FCA has published the findings of its review on how the SMCR has been embedded in the banking sector. It hopes banks and solo-regulated firms will find the conclusions of use and interest, although it notes the review is not a full post-implementation review and FCA is not proposing to make any policy changes as a result of it.
The review involved 45 individuals in 15 banks and individuals within trade associations, the BSB and regulators, and covered a wide range of issues including accountability, certification, regulated references, culture and unintended consequences.
The findings were generally positive, as firms move away from rules-based compliance in favour of embedding the regime within their organisations.

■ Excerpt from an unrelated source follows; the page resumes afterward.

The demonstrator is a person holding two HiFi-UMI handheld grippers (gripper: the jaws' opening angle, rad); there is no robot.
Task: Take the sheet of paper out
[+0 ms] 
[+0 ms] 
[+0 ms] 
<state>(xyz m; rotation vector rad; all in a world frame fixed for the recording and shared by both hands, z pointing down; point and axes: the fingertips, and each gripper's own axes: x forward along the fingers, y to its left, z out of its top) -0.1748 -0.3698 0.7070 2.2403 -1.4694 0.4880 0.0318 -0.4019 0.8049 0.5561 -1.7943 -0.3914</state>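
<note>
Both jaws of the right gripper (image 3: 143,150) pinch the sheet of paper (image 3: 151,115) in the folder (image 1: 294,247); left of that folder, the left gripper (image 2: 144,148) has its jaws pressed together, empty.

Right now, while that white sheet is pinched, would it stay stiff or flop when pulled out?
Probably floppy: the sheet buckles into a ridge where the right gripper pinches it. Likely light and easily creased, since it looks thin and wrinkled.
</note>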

FCA also found:
- concerns, mainly from NEDs, that too much was being asked of them, and that as a result the line between executive and non-executive directors was becoming blurred;
- some firms were using the management responsibilities map for more than what it was intended for, and firms were worried about making their own assessments of what “good” looks like;
- while firms have in place processes to oversee the certification population they were not so good at assessing the effectiveness of their approach;
- firms were generally positive about the regulatory references requirements, but commented that timeliness and quality of references could still be improved;
- staff generally understand the Conduct Rules, but some firms do not tailor their rules to the particular staff roles – and many firms could not explain what a conduct breach looked like in the context of their business;
- firms believe SMCR has created a stronger tone and ownership from the top, but find it hard to appropriately measure culture;
- there were few unexpected consequences, but some firms mentioned challenges in recruiting staff from outside the sector, and the need for more staff and work to administer the regime.